Feature: Leukaemia CSI

By Fiona Wylie
Wednesday, 18 May, 2011


After identifying an interesting class of precancerous stem cells (pre-CSCs) found in the thymus, Dr Matthew McCormack from the Walter and Eliza Hall Institute (WEHI) and his team then looked at the gene expression profile of the pre-CSCs after isolating them from the thymus. Interestingly, they found a similar expression pattern to normal thymocytes, with only about 80 genes that were differentially expressed.

“This really highlighted an advantage of these pre-CSCs, because the number of gene expression changes from normal thymus cells is much lower than you would normally find with overt cancer stem cells, which can have up to thousands of mutations, and it is hard to determine which ones are key for driving the cancer.

“It is a bit like arriving at a crime scene a year after the fact – the clues might still be there, but too much else has happened to see what is key and what happened leading up to the crime.” As such, this finding enabled the team to really home in on the key cancer-causing pathways much quicker than expected.

“All of this work was done in the mouse models, and now we are extending the work using an in vitro model we have developed to study these pre-CSCs in more detail,” says McCormack. “We want to find the key pathways necessary for Lmo2 to turn these thymus cells bad.

“One important candidate seems to be a homeobox pathway. We know that Lmo2 activates a homeobox gene called Hhex, which is expressed very early in the life of the pre-CSCs.”

Further gene expression experiments in these cells confirmed that this Hhex gene seemed to be doing a lot of the work in inducing self-renewal in the thymus cells – one of the hallmarks of becoming a cancer stem cell – implying that it could be a critical downstream component of the Lmo2-induced gene expression program leading to cancer.
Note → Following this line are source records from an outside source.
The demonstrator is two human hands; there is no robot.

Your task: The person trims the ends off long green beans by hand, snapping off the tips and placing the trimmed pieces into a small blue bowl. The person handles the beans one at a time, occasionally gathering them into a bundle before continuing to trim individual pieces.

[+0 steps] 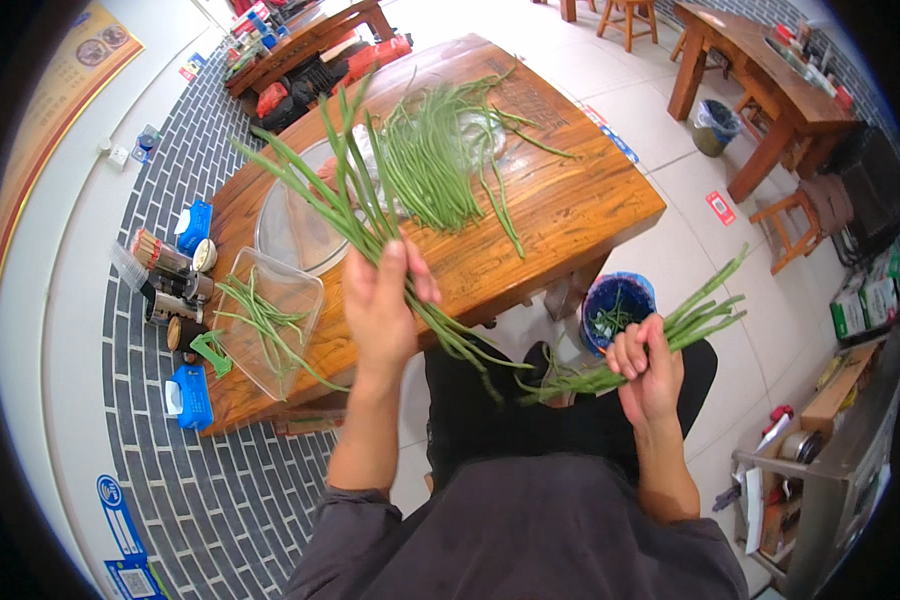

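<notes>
My left hand [385, 300] is closed around a bunch of long green beans [345, 199], held up over the near edge of the wooden table [555, 202]. Their lower ends hang past the edge above my lap. Another bunch of long beans [701, 315] is gripped in my right hand [649, 360], beside a blue bin [622, 289] that has bits of green bean in it. A large pile of long beans [431, 165] lies on a clear plastic bag [487, 131] on the table. More beans [266, 311] rest in a clear plastic tray [311, 300] to the left.
A round glass turntable [277, 221] lies on the table behind the tray. Blue tissue packs [193, 397], a toothpick holder [154, 251] and jars line the brick wall [165, 480]. A metal shelf unit [817, 472] stands at right; another wooden table [772, 82] is farther back.
</notes>
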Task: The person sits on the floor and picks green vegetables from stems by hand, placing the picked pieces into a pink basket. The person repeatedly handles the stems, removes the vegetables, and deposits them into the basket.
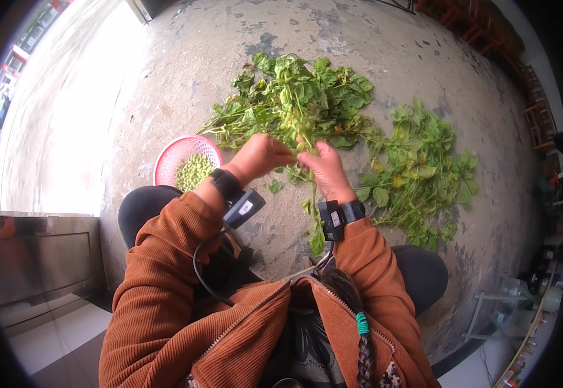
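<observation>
My right hand (326, 167) grips the green stem of a bean plant (286, 97), whose leaves and pods extend away from me. Close beside it, my left hand (264, 154) has its fingertips pinched at the same stem; whether a pod is between them is hidden. A heap of leafy bean plants (242, 116) lies on the floor beyond both hands. To the left, a round pink-and-white plastic basket (164, 162) holds shelled green beans (195, 170). A second pile of bean plants (407, 169) lies to the right.
The floor is worn concrete (189, 77). A metal-faced cabinet (43, 247) stands at the lower left. Wooden furniture (475, 22) lines the upper right, and a light folding stool frame (497, 296) stands at the lower right. A loose leaf (274, 186) lies near my hands.
</observation>
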### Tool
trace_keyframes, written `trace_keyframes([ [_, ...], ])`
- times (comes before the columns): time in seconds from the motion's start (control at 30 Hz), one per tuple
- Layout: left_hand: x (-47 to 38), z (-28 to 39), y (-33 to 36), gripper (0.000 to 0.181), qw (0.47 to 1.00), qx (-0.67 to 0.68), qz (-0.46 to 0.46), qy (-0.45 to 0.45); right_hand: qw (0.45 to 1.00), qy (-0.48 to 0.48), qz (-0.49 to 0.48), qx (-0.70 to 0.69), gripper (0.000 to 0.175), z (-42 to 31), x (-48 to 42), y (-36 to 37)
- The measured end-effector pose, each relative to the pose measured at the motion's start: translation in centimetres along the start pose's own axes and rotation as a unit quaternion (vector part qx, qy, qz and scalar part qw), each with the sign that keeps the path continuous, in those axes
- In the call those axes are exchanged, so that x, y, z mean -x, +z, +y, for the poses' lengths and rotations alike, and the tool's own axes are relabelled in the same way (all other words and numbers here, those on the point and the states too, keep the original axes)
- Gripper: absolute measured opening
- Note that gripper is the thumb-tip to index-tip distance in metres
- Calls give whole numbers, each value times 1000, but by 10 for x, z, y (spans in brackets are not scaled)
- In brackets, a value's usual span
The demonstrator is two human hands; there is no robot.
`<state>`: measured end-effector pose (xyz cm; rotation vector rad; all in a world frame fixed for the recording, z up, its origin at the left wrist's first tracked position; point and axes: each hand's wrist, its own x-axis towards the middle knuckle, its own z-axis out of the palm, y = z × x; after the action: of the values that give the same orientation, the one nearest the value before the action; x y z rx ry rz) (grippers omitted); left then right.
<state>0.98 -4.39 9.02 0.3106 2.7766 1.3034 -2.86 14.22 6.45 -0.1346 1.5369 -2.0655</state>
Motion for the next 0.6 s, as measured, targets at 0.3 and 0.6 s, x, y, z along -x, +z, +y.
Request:
trace_keyframes([
  [0.3,3,6,10,25,997,-60,10,41,999,-6,-32,-30,33,-10,-1,-6],
  [0.6,1,9,10,29,999,-32,-18,13,997,-9,-60,-48,35,-18,2,-8],
])
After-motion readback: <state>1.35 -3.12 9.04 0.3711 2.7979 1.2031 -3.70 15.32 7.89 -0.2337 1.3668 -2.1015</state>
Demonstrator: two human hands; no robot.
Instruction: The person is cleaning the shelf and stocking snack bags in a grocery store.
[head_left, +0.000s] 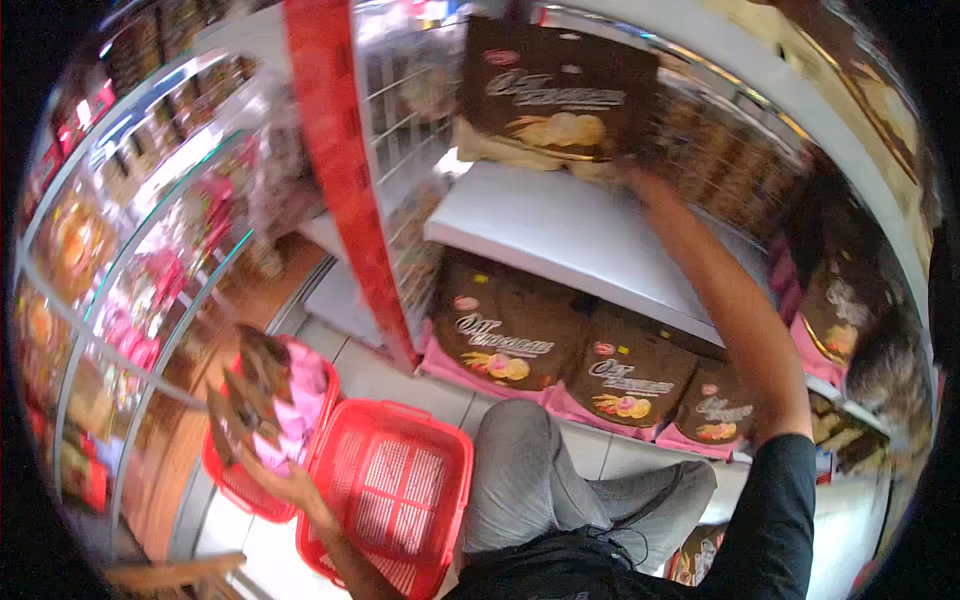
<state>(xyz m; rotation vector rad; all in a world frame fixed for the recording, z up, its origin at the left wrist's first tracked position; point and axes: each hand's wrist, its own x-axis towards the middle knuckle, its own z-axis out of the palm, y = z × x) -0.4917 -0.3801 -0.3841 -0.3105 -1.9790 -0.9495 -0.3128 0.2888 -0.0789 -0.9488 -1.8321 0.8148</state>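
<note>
My left hand (281, 484) is over a red plastic basket (330, 375) at the lower left, its fingers against brown pointed packets (255, 409). Whether they grip the packets is unclear. Pink packets (300, 412) lie beside these in the basket. My right arm reaches up to the white shelf (555, 225). There my right hand (628, 166), dark and blurred, is at the lower right corner of a brown oat cookie package (555, 90) with a cream-coloured lower part. The fingers' grip cannot be made out. The package stands at the shelf's far left.
A second red basket (394, 484), with a slotted bottom, stands beside my knee. Brown and pink cookie packages (502, 322) line the lower shelf. A red post (337, 165) rises left of the shelf, next to a wire grid (397, 105). Glass shelves (165, 225) with packaged goods curve along the left.
</note>
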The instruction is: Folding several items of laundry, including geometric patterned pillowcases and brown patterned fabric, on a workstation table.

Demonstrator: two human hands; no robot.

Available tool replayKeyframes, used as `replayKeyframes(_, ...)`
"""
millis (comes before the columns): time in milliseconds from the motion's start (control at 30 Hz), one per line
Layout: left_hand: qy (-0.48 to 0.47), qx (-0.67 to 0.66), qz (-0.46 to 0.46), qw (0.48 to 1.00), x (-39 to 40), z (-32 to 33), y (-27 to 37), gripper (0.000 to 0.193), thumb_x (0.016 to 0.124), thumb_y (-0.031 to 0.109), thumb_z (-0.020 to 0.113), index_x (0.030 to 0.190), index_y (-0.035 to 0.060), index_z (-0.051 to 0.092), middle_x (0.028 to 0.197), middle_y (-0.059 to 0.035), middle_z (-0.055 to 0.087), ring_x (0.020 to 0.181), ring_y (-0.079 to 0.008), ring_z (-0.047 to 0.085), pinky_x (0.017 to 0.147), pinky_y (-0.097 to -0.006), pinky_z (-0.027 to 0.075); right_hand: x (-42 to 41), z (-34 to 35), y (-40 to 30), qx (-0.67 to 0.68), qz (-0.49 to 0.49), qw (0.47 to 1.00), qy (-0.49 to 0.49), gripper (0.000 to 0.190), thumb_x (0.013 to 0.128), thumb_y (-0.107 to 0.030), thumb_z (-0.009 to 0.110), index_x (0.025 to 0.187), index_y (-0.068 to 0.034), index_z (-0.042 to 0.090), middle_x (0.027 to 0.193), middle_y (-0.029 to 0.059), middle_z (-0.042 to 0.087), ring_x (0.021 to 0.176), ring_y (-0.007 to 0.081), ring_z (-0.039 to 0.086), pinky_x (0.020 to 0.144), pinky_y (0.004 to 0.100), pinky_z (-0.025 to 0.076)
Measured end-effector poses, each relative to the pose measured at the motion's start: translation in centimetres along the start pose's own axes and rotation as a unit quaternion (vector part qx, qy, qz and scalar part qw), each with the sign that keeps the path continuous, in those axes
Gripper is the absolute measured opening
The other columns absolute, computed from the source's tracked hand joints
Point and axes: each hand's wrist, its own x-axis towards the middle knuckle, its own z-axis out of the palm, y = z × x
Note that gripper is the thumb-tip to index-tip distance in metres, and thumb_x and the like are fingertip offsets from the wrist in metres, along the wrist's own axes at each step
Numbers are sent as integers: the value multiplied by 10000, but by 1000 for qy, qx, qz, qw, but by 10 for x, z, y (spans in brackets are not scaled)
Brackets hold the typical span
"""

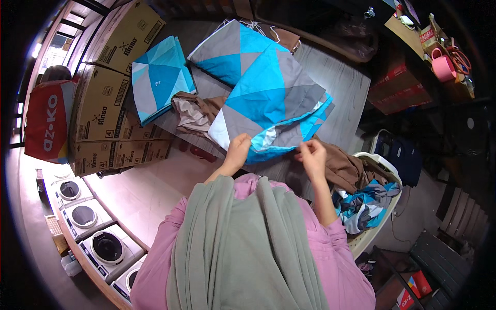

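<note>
A large cloth with grey, turquoise and white triangles (267, 89) lies partly folded over the table in front of me. My left hand (238, 152) grips its near edge at the left. At the near right corner is my right hand (312, 157), its fingertips pinched together at the cloth's rim; part of the grip is hidden. A folded cloth of the same pattern (161, 77) rests at the left, beside a crumpled brown cloth (199, 112). More brown fabric (341, 166) lies right of my right hand and runs into the basket.
A pale plastic laundry basket (395, 170) holding a crumpled patterned cloth (364, 207) stands at the right. Stacked cardboard boxes (100, 104) and a red bag (48, 120) are at the left, front-loading washing machines (106, 248) at the lower left. A pink mug (443, 65) sits upper right.
</note>
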Motion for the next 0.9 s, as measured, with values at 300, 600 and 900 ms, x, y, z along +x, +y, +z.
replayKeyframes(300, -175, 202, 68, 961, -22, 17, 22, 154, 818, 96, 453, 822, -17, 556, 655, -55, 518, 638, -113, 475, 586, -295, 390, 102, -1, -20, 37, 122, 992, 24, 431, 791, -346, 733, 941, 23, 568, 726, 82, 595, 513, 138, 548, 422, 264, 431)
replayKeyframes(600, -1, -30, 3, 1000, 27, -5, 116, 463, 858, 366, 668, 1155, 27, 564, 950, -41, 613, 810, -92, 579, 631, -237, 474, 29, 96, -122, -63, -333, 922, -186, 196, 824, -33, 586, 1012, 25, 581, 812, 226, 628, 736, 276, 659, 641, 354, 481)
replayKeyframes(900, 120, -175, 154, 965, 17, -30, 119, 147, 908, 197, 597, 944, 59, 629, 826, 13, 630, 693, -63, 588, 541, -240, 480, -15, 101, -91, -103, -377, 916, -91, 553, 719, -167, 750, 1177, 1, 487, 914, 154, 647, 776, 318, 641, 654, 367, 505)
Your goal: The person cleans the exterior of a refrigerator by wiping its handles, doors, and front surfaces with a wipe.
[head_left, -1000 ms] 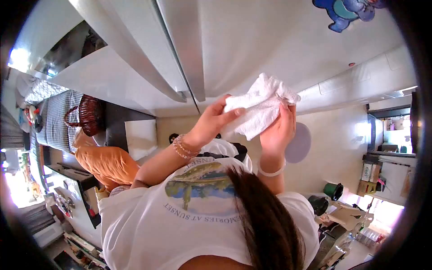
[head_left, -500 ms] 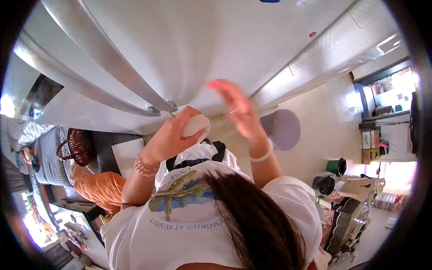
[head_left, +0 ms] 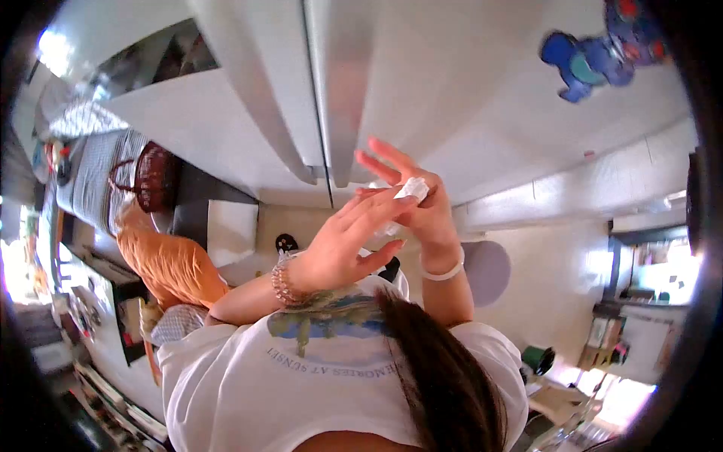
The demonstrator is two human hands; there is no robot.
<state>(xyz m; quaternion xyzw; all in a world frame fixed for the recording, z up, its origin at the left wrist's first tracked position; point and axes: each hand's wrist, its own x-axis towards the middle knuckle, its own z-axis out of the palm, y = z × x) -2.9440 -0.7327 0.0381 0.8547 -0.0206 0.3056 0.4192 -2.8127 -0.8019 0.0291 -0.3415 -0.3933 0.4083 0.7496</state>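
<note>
A crumpled white tissue [head_left: 413, 189] is between my two hands, in front of the refrigerator doors. My left hand [head_left: 339, 239], with a beaded bracelet at the wrist, reaches across and presses the tissue against my right hand with its fingers. My right hand [head_left: 435, 215] wears a pale wristband and is tilted up, its fingers stretched out and apart. Part of its palm is hidden behind the left fingers and the tissue.
Close ahead stands a refrigerator [head_left: 429, 90] with two long handles and a blue character sticker [head_left: 584, 64]. A grey round stool [head_left: 486, 273] is on the floor at right. On the left are a dark woven basket [head_left: 156, 177] and an orange cloth [head_left: 169, 256].
My right hand has come in from the side to meet the left. My left hand has moved right with the tissue onto it. The view has shifted, showing the sticker.
</note>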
“So that is really one avenue down which we are extending that work,” he says. “Looking at the importance of pathways such as that involving Hhex in the maintenance of both pre-CSCs and overt tumours.”

The other aspect is looking at the implications of these cells for therapy. McCormack and Curtis realised very quickly that identifying the pre-CSCs could yield an important target for the development and testing of new treatments for T-ALL.

“Children with T-ALL currently receive extended therapy over two to three years in an attempt to stop a relapse. More targeted therapy on the thymus cells could reduce the length and toxicity of treatment and prevent relapse. So, this has also become a major focus of our work.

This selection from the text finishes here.